Things look very different when political considerations force the majority of an organization to be underqualified (and there are simply not very many qualified or educated black South Africans today, and there were even fewer when these rules went into effect). A shock on that scale can lead to a total breakdown in function, and indeed this is precisely what happened to one government agency after another. Johnson notes that this issue, and particularly its effects on service provision to the rural poor, pit two constituencies against each other which many have tried to conflate, but are actually quite distinct. The immiserated black lower class (which the ANC purported to represent) didn’t benefit at all from affirmative action because they weren’t eligible for government jobs anyway, and they vastly preferred to have the whites running the water system if it meant their kids didn’t get cholera. The people actually benefited by Mbeki’s affirmative action policies were the wealthy and upwardly-mobile black urban bourgeoisie, a tiny minority of the country, but one that formed the core of Mbeki’s support.

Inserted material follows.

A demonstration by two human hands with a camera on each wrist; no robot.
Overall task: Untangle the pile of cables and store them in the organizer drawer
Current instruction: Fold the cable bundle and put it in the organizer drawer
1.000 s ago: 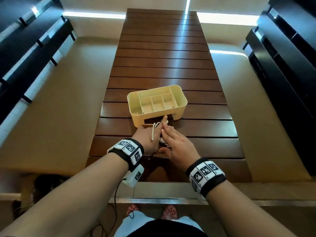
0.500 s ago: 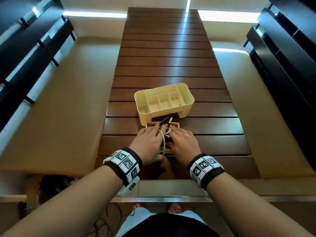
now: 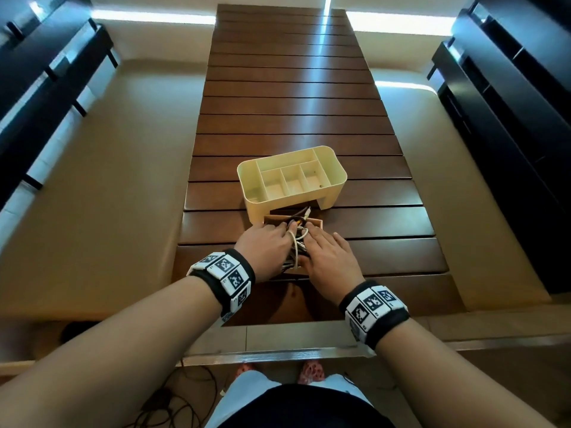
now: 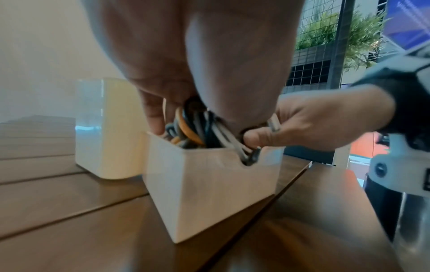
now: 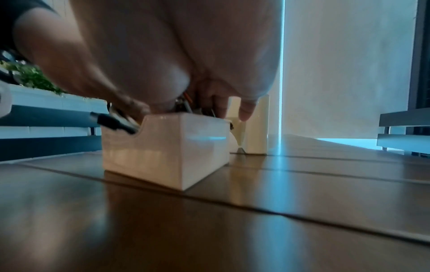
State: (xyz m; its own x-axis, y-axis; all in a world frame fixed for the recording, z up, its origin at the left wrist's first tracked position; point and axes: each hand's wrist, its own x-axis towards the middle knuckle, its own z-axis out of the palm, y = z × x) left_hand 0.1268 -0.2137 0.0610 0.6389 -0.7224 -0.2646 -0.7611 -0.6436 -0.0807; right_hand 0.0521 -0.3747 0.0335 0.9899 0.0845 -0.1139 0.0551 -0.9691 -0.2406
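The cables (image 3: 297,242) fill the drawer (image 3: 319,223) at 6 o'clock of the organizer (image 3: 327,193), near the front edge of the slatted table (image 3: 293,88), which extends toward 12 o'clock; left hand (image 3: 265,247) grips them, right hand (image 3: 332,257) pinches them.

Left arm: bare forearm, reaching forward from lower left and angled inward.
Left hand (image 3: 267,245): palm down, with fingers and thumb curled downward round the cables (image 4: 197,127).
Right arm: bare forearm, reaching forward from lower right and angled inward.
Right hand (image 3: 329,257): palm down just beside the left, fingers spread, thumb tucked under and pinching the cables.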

That same small group of educated and well-connected black professionals was also the major beneficiary of Mbeki’s other signature economic policy: Black Economic Empowerment (BEE). Oversimplifying a bit, BEE was a program in which South African corporations were bullied or threatened into selling some or all of their shares at favorable prices to politically-connected black elites, who generally returned the favor by looting the company’s assets or otherwise running it into the ground (note that this is not the description you will find on Wikipedia). The whole thing was so astoundingly, revoltingly corrupt that even the ANC has had to back off and admit in the face of criticism from the left that something went wrong here.
What made BEE so “successful” is that it was actually far more consensual than you might have guessed from that description. In many cases, the white former owners of these corporations were looking around at the direction of the country and trying to find any possible excuse to unload their assets and get their money out. The trouble was that it was difficult to do that without seeming racist, because obviously racism was the only reason anybody could have doubts about the wisdom of the ANC. The genius of BEE is that it allowed these white elites to perform massive capital flight while simultaneously framing it as a grand anti-racist gesture and a mark of their confidence in the future of the country.
This is one particular instance of a more general phenomenon, which is that at this stage pretty much everybody was pretending that things were going great in South Africa, when things were clearly not, in fact, going great. But this was the late 90s and early 00s, the establishment media had a much tighter hold on information than it does today, and so long as nobody had an interest in the story getting out, it wasn’t going to get out. Everybody who mattered in South Africa wanted the story to be that the end of apartheid had resulted in a peaceful and harmonious society, and everybody outside South Africa who’d spent decades supporting and fundraising for the ANC wanted this to be the story too.
John Psmith, “REVIEW: South Africa’s Brave New World, by R.W. Johnson”, Mr. and Mrs. Psmith’s Bookshelf, 2023-03-20.